Weekly Message from T. J.

A Way of Caring

Last week I was eating lunch with a friend not too far from the Ward theaters. It was one of those rare days when we both realized that we both had a few free hours in a row. And an even more rare day when we both realized that a movie we both wanted to see was starting in a few minutes at Ward. So we decided to head over and see Bohemian Rhapsody, the movie that dramatizes some of the points of the life of Freddie Mercury, the lead singer of Queen.

As a point of discourse, my custom is not to recommend that people go see movies. Instead, I tend to share what I like about movies and let people choose their own way. Among the things I liked about this movie was simply the experience of listening to iconic studio music and iconic live performances transmitted over the state-of-the-art sound systems that reside in the Ward theaters. Also, what I liked about the movie was the way family was described, the way that a group of misfits united in a common purpose could choose to be family.

A fateful recording session Mercury took part in that was not in the movie was the recording of the song “Under Pressure” with David Bowie. Until both of these artists’ deaths, each gave the other the majority of the credit for writing that song. They explained the writing was done by and large in the studio and neither remembered really how the whole thing came together. It just did. But the result was electric and deeply affecting for many who know and love that song and what it stands for.

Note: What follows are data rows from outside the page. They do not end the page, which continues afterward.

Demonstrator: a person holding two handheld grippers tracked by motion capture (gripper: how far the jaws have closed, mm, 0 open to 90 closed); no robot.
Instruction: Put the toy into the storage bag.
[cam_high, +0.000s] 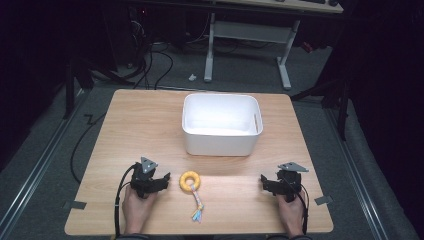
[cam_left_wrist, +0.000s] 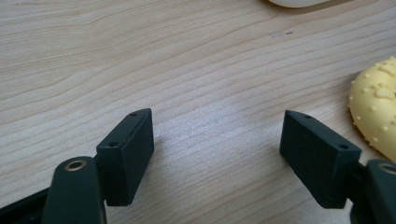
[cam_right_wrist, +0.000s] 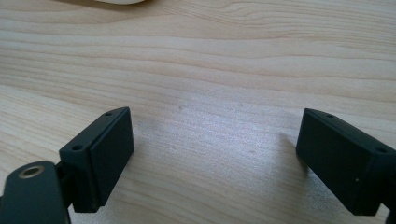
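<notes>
Just right of the left gripper's (cam_high: 161, 180) wide, empty fingers lies the yellow ring toy (cam_high: 190, 181); the right gripper's (cam_high: 266, 183) fingers gape too, so next comes a short reach to straddle the ring.

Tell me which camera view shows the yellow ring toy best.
The high view: the whole yellow ring toy lies on the table with its rope tail, beside the left claw. The left gripper view catches just its bumpy edge at the right.

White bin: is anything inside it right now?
The white bin looks empty in the high view: bare white floor and walls. Its near wall hides the strip of floor right behind it, so that part is unconfirmed.
</notes>
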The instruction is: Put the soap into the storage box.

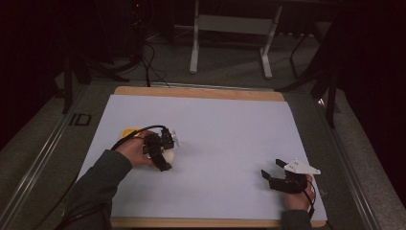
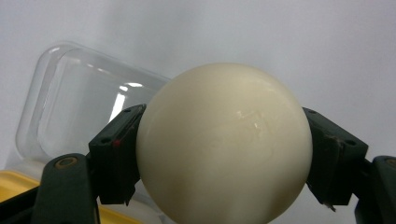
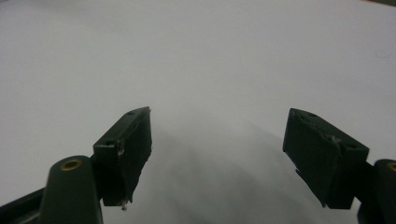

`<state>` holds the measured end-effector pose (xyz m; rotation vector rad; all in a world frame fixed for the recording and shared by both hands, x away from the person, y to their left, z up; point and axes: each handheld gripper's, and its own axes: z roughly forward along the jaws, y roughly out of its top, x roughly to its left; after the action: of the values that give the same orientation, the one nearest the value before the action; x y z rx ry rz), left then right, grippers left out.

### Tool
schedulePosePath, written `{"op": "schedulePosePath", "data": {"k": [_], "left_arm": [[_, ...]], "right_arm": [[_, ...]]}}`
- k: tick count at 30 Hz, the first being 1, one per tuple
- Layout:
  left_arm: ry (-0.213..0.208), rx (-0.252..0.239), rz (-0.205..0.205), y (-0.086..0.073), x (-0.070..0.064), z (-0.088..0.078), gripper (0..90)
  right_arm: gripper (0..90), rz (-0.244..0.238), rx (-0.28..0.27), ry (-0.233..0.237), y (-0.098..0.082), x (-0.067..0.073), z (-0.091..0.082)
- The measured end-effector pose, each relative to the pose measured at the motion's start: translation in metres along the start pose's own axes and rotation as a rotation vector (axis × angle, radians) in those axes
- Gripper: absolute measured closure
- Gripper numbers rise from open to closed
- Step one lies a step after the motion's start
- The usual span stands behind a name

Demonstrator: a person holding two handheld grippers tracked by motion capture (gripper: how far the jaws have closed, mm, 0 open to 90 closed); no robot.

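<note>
Cream ball [image 2: 224, 144], unlabelled, clamped in left hand-held gripper [image 2: 224, 154]; right hand-held gripper [image 3: 217, 158] gapes, holding nothing.

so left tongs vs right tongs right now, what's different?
The left tongs are shut on a cream ball; the right tongs are open with nothing between the jaws. The left tongs sit by a clear lid and a yellow container; the right tongs are over bare white sheet near the table's front right corner. Both have the same black two-jaw build.
</note>
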<state>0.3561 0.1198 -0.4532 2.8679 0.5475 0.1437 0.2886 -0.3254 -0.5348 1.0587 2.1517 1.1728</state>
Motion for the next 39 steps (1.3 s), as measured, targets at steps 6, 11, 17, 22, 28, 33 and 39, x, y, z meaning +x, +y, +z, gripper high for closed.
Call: {"op": "schedulePosePath", "data": {"k": [6, 11, 17, 22, 28, 33, 39], "left_arm": [[0.005, 0.002, -0.020, -0.005, 0.006, -0.001, 24.0], [0.012, 0.005, -0.042, -0.011, 0.013, -0.003, 24.0], [0.020, 0.000, -0.074, -0.016, 0.019, -0.006, 24.0], [0.028, 0.001, -0.081, -0.018, 0.023, -0.008, 24.0], [0.033, 0.006, -0.113, -0.019, 0.026, -0.006, 24.0], [0.068, 0.002, -0.142, -0.021, 0.030, -0.007, 24.0], [0.063, -0.004, -0.160, -0.022, 0.033, -0.009, 24.0]], "right_arm": [[23.6, 0.001, 0.000, 0.000, 0.000, 0.000, 0.000], [23.6, -0.001, 0.000, -0.001, 0.000, 0.000, 0.000], [23.6, -0.001, -0.001, -0.001, 0.000, 0.000, 0.000], [23.6, -0.001, -0.001, -0.001, 0.000, 0.000, 0.000], [23.6, 0.001, -0.001, -0.001, 0.000, 0.000, 0.000], [23.6, 0.000, -0.001, -0.001, 0.000, 0.000, 0.000], [23.6, -0.001, -0.001, -0.001, 0.000, 0.000, 0.000]]}}
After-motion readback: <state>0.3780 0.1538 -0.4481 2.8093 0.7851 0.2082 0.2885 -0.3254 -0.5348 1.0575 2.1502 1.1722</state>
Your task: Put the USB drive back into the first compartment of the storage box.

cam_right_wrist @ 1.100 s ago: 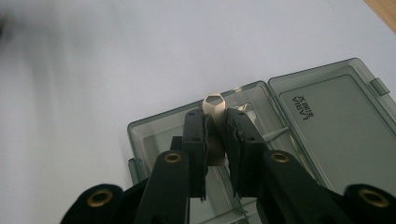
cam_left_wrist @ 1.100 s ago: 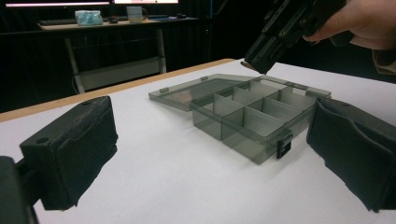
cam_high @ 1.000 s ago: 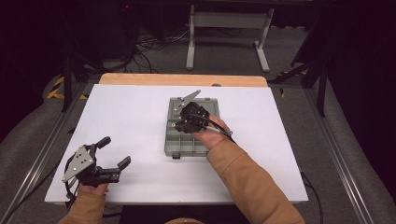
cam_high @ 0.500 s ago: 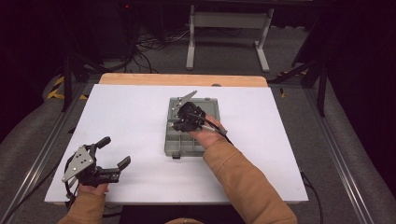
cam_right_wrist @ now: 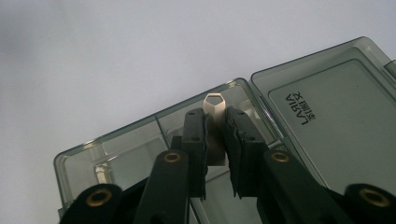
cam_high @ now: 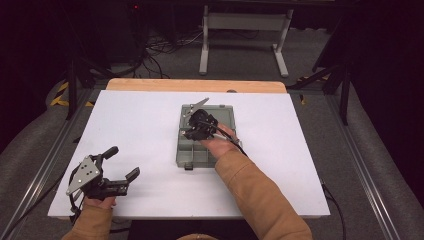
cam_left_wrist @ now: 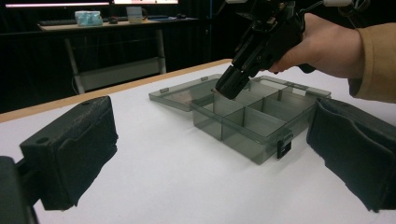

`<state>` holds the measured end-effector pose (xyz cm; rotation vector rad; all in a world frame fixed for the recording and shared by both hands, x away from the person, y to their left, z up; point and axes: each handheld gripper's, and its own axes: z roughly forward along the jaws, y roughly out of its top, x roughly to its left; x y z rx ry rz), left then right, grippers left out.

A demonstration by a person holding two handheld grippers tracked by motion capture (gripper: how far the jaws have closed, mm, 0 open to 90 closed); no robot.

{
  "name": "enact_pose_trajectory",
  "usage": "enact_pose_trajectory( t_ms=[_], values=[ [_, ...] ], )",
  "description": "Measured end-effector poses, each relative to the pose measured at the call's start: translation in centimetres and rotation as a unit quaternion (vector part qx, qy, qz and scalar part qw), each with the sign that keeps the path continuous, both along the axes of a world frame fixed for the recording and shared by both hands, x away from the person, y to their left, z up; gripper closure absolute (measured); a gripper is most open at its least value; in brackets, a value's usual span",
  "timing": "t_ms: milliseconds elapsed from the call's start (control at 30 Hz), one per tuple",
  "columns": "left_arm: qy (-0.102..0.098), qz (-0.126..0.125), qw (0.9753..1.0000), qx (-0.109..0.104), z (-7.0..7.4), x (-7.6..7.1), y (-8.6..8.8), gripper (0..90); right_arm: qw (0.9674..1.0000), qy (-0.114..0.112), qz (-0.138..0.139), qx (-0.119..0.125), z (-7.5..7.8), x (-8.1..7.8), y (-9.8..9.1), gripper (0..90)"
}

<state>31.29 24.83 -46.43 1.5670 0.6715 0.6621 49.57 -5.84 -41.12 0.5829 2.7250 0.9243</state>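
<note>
room: dark | floor (cam_high: 165, 65): grey, cables | white table (cam_high: 125, 125), wooden far edge | metal stand (cam_high: 245, 35)

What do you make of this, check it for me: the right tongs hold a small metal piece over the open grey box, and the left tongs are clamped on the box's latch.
Wrong on the left tongs: they rest open on the table, apart from the box, as the high view shows. The right tongs do hold the small metal piece over the box.

high view: overhead, facing forward; tool views: near; shared: compartment box (cam_high: 206, 135)
</note>
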Motion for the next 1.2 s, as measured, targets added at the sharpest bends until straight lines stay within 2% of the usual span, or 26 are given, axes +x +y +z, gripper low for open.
enact_pose_trajectory(
  t_ms=[433, 1200],
  values=[
    [-0.001, 0.000, 1.0000, -0.001, 0.0, 0.0, 0.0, 2.3, 0.9999, 0.009, 0.000, -0.005, -1.2, 0.6, 0.3, 78.4],
    [0.000, -0.001, 1.0000, -0.001, 0.0, 0.0, 0.0, 2.3, 0.9998, 0.010, 0.002, -0.016, -1.6, 0.7, 0.6, 77.6]
  ],
)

“Love dares you to care for the people on the edge of the night, and love dares you to change the way of caring about ourselves. This is our last dance.” Neither author claims to have written these words, but this prophetic vision is one shared at the heart of many faiths throughout time. And knowing more about how Mercury looked at family as a proposition guided perhaps as much by choice as by fate, it took on even greater meaning.

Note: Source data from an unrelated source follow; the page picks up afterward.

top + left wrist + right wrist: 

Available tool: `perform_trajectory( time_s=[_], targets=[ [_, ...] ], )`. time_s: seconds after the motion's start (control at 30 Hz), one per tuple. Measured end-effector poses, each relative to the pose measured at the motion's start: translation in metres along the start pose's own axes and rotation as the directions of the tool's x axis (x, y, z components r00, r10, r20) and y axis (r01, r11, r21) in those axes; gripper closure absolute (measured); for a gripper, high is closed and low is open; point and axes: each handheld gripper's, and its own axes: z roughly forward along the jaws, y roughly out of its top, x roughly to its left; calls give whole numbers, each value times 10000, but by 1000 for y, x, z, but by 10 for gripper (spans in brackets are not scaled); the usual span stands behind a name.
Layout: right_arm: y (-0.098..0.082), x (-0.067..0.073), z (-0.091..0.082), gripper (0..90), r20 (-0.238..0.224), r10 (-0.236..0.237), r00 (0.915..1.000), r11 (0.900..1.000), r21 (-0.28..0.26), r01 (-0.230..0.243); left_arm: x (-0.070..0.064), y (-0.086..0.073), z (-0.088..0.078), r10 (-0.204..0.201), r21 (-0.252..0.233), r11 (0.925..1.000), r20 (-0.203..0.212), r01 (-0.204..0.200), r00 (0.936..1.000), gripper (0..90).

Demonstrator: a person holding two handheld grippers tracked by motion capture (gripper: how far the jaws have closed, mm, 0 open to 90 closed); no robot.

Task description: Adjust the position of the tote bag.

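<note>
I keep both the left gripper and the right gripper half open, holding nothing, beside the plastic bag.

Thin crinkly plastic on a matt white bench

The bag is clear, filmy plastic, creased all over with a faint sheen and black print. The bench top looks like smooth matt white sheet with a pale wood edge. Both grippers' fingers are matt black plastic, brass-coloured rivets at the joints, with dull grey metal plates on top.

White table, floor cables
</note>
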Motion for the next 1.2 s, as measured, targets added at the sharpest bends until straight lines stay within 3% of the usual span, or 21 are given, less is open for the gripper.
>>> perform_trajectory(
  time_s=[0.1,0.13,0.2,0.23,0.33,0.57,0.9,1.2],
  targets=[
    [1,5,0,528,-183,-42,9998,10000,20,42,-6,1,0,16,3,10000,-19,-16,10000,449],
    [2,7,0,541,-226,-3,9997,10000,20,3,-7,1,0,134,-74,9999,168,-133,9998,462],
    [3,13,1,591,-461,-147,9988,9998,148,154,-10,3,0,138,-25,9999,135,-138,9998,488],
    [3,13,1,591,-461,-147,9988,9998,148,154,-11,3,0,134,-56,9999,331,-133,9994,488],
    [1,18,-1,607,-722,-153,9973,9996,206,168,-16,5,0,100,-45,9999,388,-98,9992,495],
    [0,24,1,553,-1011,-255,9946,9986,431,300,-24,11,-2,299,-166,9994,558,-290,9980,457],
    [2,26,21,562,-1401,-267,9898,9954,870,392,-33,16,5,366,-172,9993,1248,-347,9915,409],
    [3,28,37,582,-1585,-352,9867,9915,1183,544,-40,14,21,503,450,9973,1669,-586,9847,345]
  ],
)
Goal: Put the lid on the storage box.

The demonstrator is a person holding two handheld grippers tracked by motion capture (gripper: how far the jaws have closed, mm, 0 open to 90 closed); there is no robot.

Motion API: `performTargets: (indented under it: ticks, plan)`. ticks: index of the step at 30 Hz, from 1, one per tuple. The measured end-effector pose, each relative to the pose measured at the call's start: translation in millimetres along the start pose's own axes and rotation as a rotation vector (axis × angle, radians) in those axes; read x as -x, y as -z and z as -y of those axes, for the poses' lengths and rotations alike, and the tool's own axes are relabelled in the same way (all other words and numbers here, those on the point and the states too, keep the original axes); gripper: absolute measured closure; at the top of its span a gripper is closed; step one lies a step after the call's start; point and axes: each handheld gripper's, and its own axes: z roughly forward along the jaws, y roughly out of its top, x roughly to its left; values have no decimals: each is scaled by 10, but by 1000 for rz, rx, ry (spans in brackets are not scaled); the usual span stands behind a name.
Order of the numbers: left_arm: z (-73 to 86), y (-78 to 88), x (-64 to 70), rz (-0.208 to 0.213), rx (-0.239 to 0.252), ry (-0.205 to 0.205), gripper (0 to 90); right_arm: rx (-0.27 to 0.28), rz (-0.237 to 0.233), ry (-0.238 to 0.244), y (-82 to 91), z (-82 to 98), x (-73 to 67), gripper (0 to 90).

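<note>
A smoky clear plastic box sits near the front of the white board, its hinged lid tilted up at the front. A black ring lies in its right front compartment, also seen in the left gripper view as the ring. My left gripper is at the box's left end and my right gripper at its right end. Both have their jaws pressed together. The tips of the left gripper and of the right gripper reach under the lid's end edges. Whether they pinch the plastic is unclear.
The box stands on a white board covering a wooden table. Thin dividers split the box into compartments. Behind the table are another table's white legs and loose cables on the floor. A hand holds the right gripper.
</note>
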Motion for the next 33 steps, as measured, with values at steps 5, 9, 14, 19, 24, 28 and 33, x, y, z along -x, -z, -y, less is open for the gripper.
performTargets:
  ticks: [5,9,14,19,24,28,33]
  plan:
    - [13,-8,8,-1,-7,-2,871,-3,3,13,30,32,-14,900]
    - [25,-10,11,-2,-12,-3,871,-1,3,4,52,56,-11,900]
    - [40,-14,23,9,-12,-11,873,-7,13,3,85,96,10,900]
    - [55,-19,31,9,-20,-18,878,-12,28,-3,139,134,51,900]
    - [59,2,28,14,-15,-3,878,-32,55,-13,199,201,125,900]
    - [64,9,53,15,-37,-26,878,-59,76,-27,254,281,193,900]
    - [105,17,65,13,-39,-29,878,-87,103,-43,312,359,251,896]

In that moment in that theater, watching a man more afraid of not living than of dying, and listening to the pounding of a life that insists upon itself, these words rang truer and truer. Who is standing just outside my vision? Who is it that I am straining to see? These challenges are universal. Any tradition that welcomes all should be trying to answer them, yes. And any person in that tradition should, too. But as I noticed the eyes of a friend I know so well, who’s family of origin is a challenge at times, glistening against the last flickering frames of film, I wondered if an answer lay as much in the time I devote to these goals as it does in the free time I’d allowed in my life that day, simply to be there for him, my brother, my friend.

Blessings of more time to you all,

Rev. T. J.
minister@unitariansofhi.org

2 Responses to “Weekly Message from T. J.

  1. I went to see that film…I loved it. (Not the least because of the Ward theatre leather recliners. *LOL*) It was like being at the best rock concert ever. But the struggle of Freddie Mercury to be himself and reconcile what his family and society expected was sobering too. In the end I think the best we can do, for ourselves and others, is just what you say and did: Be there.